JSON is some sense solves the problems of arrays and dictionaries and maybe this is all that is needed. Otherwise perhaps protocol buffers are an option.
In the end, if going for a distributed system (aka microservice) architecture, there are many "off the shelf" solutions for the Python (or other programming language) end, what is needed is the support in the Chapel end. It sounds like 0MQ is a good way forward since that can support a multitude of communication protocols included the dreaded HTTP.
A huge advantage of this direction is that I could demo a local Python/matplotlib renderer for a computation on a Cray monster supercomputer at PyConUK 2018 in September. :-)

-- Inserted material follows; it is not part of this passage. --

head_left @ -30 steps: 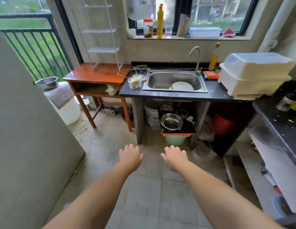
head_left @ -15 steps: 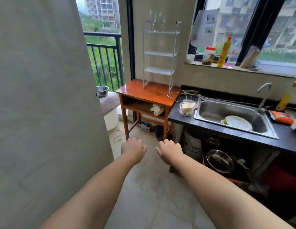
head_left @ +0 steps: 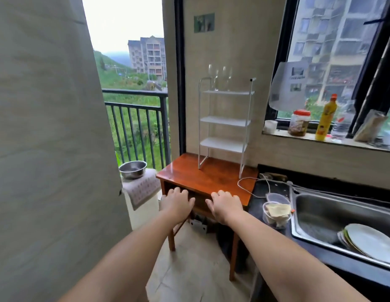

I am happy to trial stuff here.
We do have some JSON support but I don't think it's been developed in a way that works with ZMQ just yet (I did wonder if it would be useful, it does seem worth investigating when we are able to export classes/records).
Thanks :) I'll be sure to let you know when I get a full prototype generator up and running.
This repository has long been finicky in terms of the build setup. We are investigating an alternative strategy for Python interoperability, relying on Cython and ZMQ. For more details, check the Python Interoperability epic on the Chapel repository. We were content to let this repository languish and to make minor fixes as possible, but a recent update to the Chapel repository caused this one to break in a fashion that seems more difficult to fix. So, with regret, we are retiring it.